* [Work to be completed]:
Images are to be dropped, and the rest of the data reproduced exactly.

* [Data shown]:
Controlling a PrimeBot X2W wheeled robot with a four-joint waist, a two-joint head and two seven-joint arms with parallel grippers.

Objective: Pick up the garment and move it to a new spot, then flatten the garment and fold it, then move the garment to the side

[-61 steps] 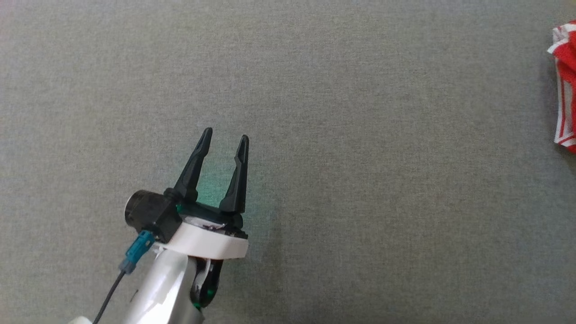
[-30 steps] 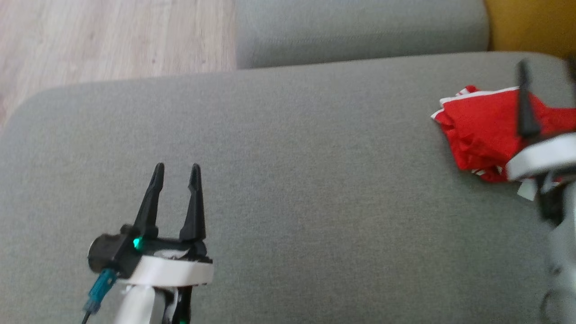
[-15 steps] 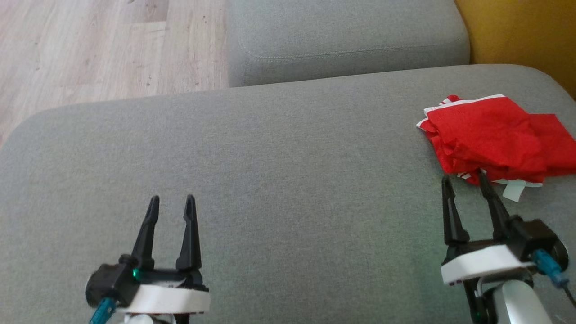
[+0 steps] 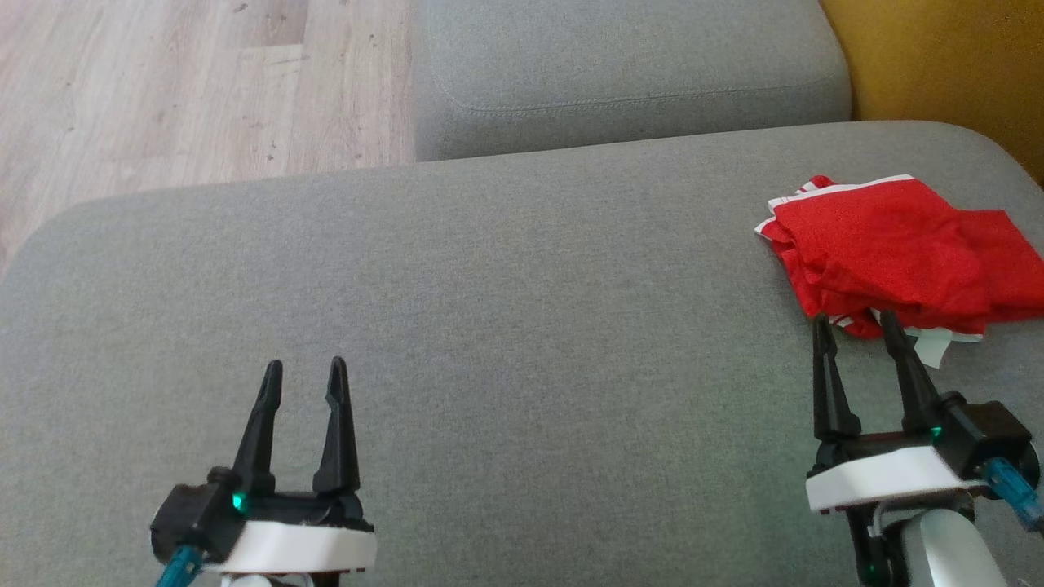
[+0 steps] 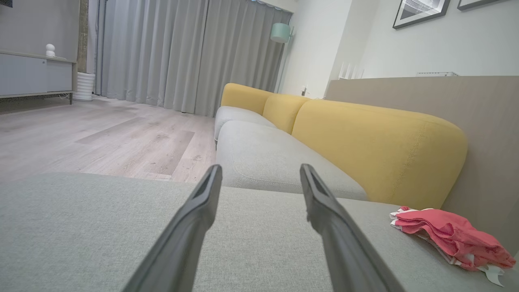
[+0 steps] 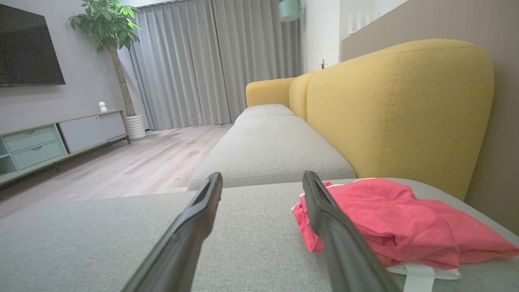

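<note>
The garment [image 4: 889, 249] is red with white trim and lies crumpled at the far right of the grey sofa seat [image 4: 506, 310]. It also shows at lower right as the garment [image 5: 450, 235] in the left wrist view and as the garment [image 6: 389, 219] in the right wrist view. My right gripper [image 4: 856, 330] stands open just short of its near edge, fingertips almost at the cloth, nothing between them. My left gripper [image 4: 303, 371] stands open and empty over bare cushion at lower left, far from the garment.
A second grey seat cushion [image 4: 628, 65] lies beyond the one I work over. The yellow backrest [image 4: 938, 65] rises at the right, close behind the garment. Wooden floor [image 4: 179, 90] lies past the seat's left and far edges.
The head camera has swung up and right, bringing the seat's far edge, the floor and the whole garment into view. My right gripper has come in below the garment.
</note>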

* [Problem solution]:
Controlling a PrimeBot X2W wheeled robot with a four-joint waist, a two-joint head and two seven-joint arms with parallel grippers.

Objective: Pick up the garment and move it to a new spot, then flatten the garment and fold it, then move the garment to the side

[-61 steps] 
[-30 steps] 
[-15 steps] 
[+0 steps] 
[+0 steps] 
[+0 steps] 

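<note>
The garment [image 4: 889, 249] is red with white trim and lies crumpled at the far right of the grey sofa seat [image 4: 506, 310]. It also shows at lower right as the garment [image 5: 450, 235] in the left wrist view and as the garment [image 6: 389, 219] in the right wrist view. My right gripper [image 4: 856, 330] stands open just short of its near edge, fingertips almost at the cloth, nothing between them. My left gripper [image 4: 303, 371] stands open and empty over bare cushion at lower left, far from the garment.
A second grey seat cushion [image 4: 628, 65] lies beyond the one I work over. The yellow backrest [image 4: 938, 65] rises at the right, close behind the garment. Wooden floor [image 4: 179, 90] lies past the seat's left and far edges.
The head camera has swung up and right, bringing the seat's far edge, the floor and the whole garment into view. My right gripper has come in below the garment.
</note>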

This answer is now complete.